For many of us, vacations are the highlight of the year. Travel takes us away from the everyday and expands our world. It also, unfortunately, lightens our wallets. In these tough economic times, travel budgets have been pinched and we've been staying closer to home. • So in 2010, we looked for deals, among them cheap hotels, bargain cruises and airfare that didn't require a second mortgage — as if we could get one anyway. The year might be best remembered for what we hoped wouldn't happen. We had our fingers crossed that we wouldn't be directed to the full-body scan booth or get an uncomfortable pat-down from airport security personnel. We wished as hard as we could that oil from the massive Gulf of Mexico spill wouldn't wash up on Florida's pretty west coast beaches, then find its way to the Keys, around the peninsula and up the eastern seaboard. And we certainly hoped our cruise ships wouldn't get tossed around like the Brilliance of the Seas in the Mediterranean or the Clelia II in Antarctica. Or have to be towed back to port after a fire, as the Carnival Splendor was on a recent Mexican Riviera cruise. • Still, in a year when we watched our pennies and kept an eye on global travel mishaps, there were golden experiences to report, some of them driving distance from Tampa Bay. Here are memories from the road this year.
Janet K. Keeler can be reached at firstname.lastname@example.org or (727) 893-8586.
Best place to take stock
Watching person after person go close to the edge of the South Rim of the Grand Canyon and fling up their arms in tribute, below. The glory of nature continues to shock and awe there, and deep breaths, along with deep thoughts, are required.
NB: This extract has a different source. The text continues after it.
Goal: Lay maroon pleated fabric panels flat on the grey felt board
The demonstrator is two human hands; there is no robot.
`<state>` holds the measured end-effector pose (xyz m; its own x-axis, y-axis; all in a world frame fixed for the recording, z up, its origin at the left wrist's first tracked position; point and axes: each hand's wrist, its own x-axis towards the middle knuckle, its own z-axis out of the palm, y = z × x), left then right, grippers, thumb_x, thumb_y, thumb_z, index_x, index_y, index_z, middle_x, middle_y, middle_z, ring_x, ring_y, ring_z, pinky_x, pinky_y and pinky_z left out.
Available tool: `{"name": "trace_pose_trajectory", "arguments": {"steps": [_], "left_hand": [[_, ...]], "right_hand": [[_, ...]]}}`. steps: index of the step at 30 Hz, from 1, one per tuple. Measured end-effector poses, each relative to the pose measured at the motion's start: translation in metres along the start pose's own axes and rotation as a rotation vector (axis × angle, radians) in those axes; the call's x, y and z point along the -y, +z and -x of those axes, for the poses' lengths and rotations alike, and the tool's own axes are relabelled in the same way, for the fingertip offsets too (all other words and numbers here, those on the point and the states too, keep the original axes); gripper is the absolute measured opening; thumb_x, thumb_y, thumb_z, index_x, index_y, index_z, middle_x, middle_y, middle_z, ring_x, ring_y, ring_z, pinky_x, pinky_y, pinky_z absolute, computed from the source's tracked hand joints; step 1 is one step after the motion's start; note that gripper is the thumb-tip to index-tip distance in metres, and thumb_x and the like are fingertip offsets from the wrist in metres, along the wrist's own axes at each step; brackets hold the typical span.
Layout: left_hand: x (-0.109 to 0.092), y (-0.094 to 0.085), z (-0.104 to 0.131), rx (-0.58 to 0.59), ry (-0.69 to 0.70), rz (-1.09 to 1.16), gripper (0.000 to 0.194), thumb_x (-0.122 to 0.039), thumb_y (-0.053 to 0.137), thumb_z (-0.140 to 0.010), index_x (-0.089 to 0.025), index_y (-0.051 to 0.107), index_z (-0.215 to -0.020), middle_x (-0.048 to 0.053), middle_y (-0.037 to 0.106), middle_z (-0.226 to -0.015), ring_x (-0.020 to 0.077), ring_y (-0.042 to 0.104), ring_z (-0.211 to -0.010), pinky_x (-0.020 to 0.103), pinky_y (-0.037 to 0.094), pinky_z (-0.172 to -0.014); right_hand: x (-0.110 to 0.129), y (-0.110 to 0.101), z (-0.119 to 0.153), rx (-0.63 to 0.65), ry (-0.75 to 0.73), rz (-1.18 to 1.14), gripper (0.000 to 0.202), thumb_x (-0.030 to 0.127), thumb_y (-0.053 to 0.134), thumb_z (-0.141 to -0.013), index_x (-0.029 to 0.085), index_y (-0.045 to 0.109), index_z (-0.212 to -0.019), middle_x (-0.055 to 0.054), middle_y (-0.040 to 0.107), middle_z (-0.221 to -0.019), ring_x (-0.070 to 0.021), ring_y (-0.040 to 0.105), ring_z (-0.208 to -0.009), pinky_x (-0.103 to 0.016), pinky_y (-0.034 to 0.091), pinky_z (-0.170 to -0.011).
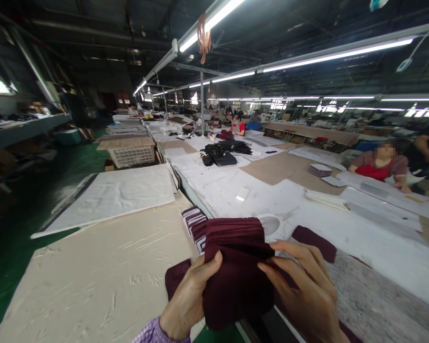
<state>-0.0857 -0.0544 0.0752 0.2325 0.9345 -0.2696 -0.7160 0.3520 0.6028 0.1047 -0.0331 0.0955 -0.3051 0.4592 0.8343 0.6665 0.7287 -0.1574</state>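
we find no text, label, brand, number or sign that we can read anywhere in this view. the small white-edged tags (195, 225) lying fanned out just beyond the stack of maroon cloth (236, 267) show only stripes of maroon and white, and any print on them is too small for us to make out. the white sheets (117, 193) and brown paper (282, 166) on the tables carry no lettering that we can see. the far end of the hall is too blurred and too bright under the lamps for us to read anything there.
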Motion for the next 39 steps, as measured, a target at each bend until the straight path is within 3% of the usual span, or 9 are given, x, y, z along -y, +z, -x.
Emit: {"name": "trace_pose_trajectory", "arguments": {"steps": [3, 8, 11, 15, 20, 23, 27, 32, 39], "left_hand": [[0.003, 0.001, -0.001, -0.028, -0.016, 0.008, 0.022, -0.026, 0.063, -0.082, -0.011, 0.065, -0.097, 0.011, 0.075, -0.091, 0.0234, 0.070, -0.082, 0.036, 0.053, -0.084], [0.007, 0.002, -0.005, -0.051, -0.005, 0.028, 0.019, -0.025, 0.065, -0.080, -0.012, 0.065, -0.093, 0.009, 0.075, -0.088, 0.0228, 0.069, -0.090, 0.034, 0.051, -0.090], [0.009, 0.002, -0.007, -0.062, -0.025, 0.032, 0.016, -0.025, 0.066, -0.079, -0.013, 0.065, -0.089, 0.009, 0.075, -0.087, 0.0240, 0.068, -0.094, 0.035, 0.049, -0.093], [0.008, 0.004, -0.006, -0.045, -0.071, 0.061, 0.023, -0.027, 0.065, -0.080, -0.012, 0.062, -0.097, 0.012, 0.074, -0.094, 0.0253, 0.068, -0.095, 0.038, 0.050, -0.092], [0.009, 0.002, -0.008, -0.118, -0.053, 0.025, 0.028, -0.028, 0.067, -0.079, -0.013, 0.061, -0.102, 0.011, 0.074, -0.095, 0.0255, 0.067, -0.097, 0.039, 0.050, -0.093], [0.010, 0.002, -0.010, -0.122, -0.028, 0.017, 0.029, -0.029, 0.066, -0.080, -0.013, 0.061, -0.103, 0.011, 0.074, -0.098, 0.0253, 0.065, -0.102, 0.038, 0.048, -0.096], [0.011, 0.006, -0.010, -0.053, -0.059, 0.067, 0.028, -0.027, 0.063, -0.082, -0.013, 0.061, -0.107, 0.010, 0.074, -0.097, 0.0257, 0.065, -0.102, 0.040, 0.047, -0.097], [0.017, 0.010, -0.009, 0.034, -0.085, 0.139, 0.026, -0.028, 0.060, -0.085, -0.015, 0.063, -0.106, 0.010, 0.075, -0.096, 0.0249, 0.067, -0.100, 0.041, 0.046, -0.098], [0.026, 0.000, -0.010, 0.108, -0.052, 0.042, 0.032, -0.020, 0.074, -0.070, -0.017, 0.069, -0.101, 0.010, 0.075, -0.095, 0.0263, 0.068, -0.093, 0.041, 0.049, -0.093]], "right_hand": [[-0.002, -0.002, 0.006, 0.037, -0.014, 0.015, 0.010, 0.009, 0.068, -0.077, 0.016, 0.061, -0.078, -0.009, 0.064, -0.091, -0.0206, 0.058, -0.083, -0.038, 0.047, -0.071], [0.009, -0.005, 0.011, -0.119, -0.046, -0.051, 0.025, -0.002, 0.066, -0.073, 0.015, 0.064, -0.091, -0.007, 0.066, -0.096, -0.0201, 0.062, -0.089, -0.033, 0.052, -0.075], [0.010, -0.003, 0.009, -0.018, 0.198, -0.170, 0.010, 0.011, 0.059, -0.083, 0.020, 0.059, -0.079, -0.003, 0.067, -0.085, -0.0136, 0.066, -0.073, -0.022, 0.054, -0.065], [0.001, 0.004, 0.013, 0.150, 0.492, -0.161, 0.018, 0.028, 0.049, -0.091, 0.022, 0.053, -0.074, 0.006, 0.053, -0.051, -0.0103, 0.053, -0.040, -0.019, 0.043, -0.037], [0.003, 0.007, 0.026, -0.110, 0.260, 0.020, 0.004, 0.017, 0.061, -0.084, 0.020, 0.062, -0.083, -0.003, 0.062, -0.089, -0.0125, 0.064, -0.074, -0.020, 0.053, -0.067], [0.009, 0.005, 0.031, -0.144, 0.151, -0.070, 0.015, 0.007, 0.061, -0.081, 0.021, 0.062, -0.088, -0.002, 0.062, -0.088, -0.0117, 0.064, -0.076, -0.019, 0.053, -0.069], [0.008, 0.006, 0.032, 0.030, 0.530, -0.391, 0.005, 0.026, 0.057, -0.086, 0.025, 0.058, -0.091, 0.000, 0.070, -0.082, -0.0137, 0.067, -0.070, -0.019, 0.054, -0.060], [0.004, 0.009, 0.024, 0.292, 1.001, -0.688, 0.037, 0.046, 0.068, -0.074, 0.020, 0.063, -0.100, -0.006, 0.072, -0.090, -0.0237, 0.067, -0.083, -0.032, 0.056, -0.072], [0.003, 0.006, 0.017, 0.439, 1.194, -0.732, 0.033, 0.050, 0.067, -0.073, 0.018, 0.066, -0.081, -0.004, 0.069, -0.078, -0.0238, 0.064, -0.079, -0.031, 0.052, -0.069]]}}
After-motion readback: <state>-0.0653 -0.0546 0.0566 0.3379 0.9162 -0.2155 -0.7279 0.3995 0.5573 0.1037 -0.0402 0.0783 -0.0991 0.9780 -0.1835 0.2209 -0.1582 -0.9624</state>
Most surprising rooftop bar
In 2004, Punta Gorda was devastated by Hurricane Charley. The resilient town has bounced back with aplomb. We checked it out, gin and tonic in hand, from the rooftop bar of the Wyvern Hotel (101 E Retta Esplanade; (941) 639-7700), which overlooks pretty Charlotte Harbor. It's hard to tell that a Category 4 storm ever blew through.
Best hotel lobby for getting away from it all
Grabbing a rocker by the oversized fireplace or claiming a comfy sofa at the Lake McDonald Lodge in Montana's Glacier National Park. Then staring up at the three-story lobby supported by massive cedar logs and decorated with mounted big game and American Indian-inspired chandeliers. We didn't want to leave. Ever.
Cheapest cheap thrill
The 350-voice Mormon Tabernacle Choir singing patriotic songs in rehearsal in Salt Lake City for its Fourth of July performance. The stirring spectacle is free to the public every Thursday night, and so is the Sunday morning live radio broadcast. It's difficult not to join in from the audience even if you know your voice isn't good enough to join the choir.
Best place to see a celebrity whose name isn't Kardashian
Former President Jimmy Carter teaching Sunday school at Maranatha Baptist Church in Plains, Ga. Along with a Bible lesson, there was talk of politics and other world affairs. Besides Carter, Plains also pushes peanuts.
Most literary blast from the past
Watching Tom Sawyer and his beloved Becky walk the streets of Hannibal, Mo. The young re-enactors serve as town ambassadors in this milestone year for Mark Twain, which includes the 125th anniversary of the publication of The Adventures of Huckleberry Finn and the 100th anniversary of the author's death. The view from Hannibal likely hasn't changed much.
Best place to get your streak on
The new NASCAR Hall of Fame Museum in Charlotte, N.C., allows the mere mortal to discover what it's like to drive a car at mama-told-you-not-to speeds.
Easiest ship to get lost on
The Norwegian Epic boasts an ice bar, two bowling alleys and 20 restaurants on its towering 19 decks. Many OMG-sized ships have been launched in recent years, and who really knows or cares which one is the champion behemoth at the moment. But we enjoyed the game-changing Epic for all of the over-the-top reasons, including the hold-on-to-your-bathing-suit waterslide.
Iconic tourist attraction still worth seeing
Yellowstone National Park's Old Faithful spouts scalding water more than 100 feet every 80 minutes or so. Seeing it on TV or in a movie doesn't compare to watching the geyser blow in person. It's most beautiful early in the morning or as the sun is setting.
Most astounding travel moment of the year
Realizing that a pair of 6-inch scissors accidentally left in a camera bag had made it through carry-on airport security checks in Tampa, Las Vegas and Sacramento, Calif.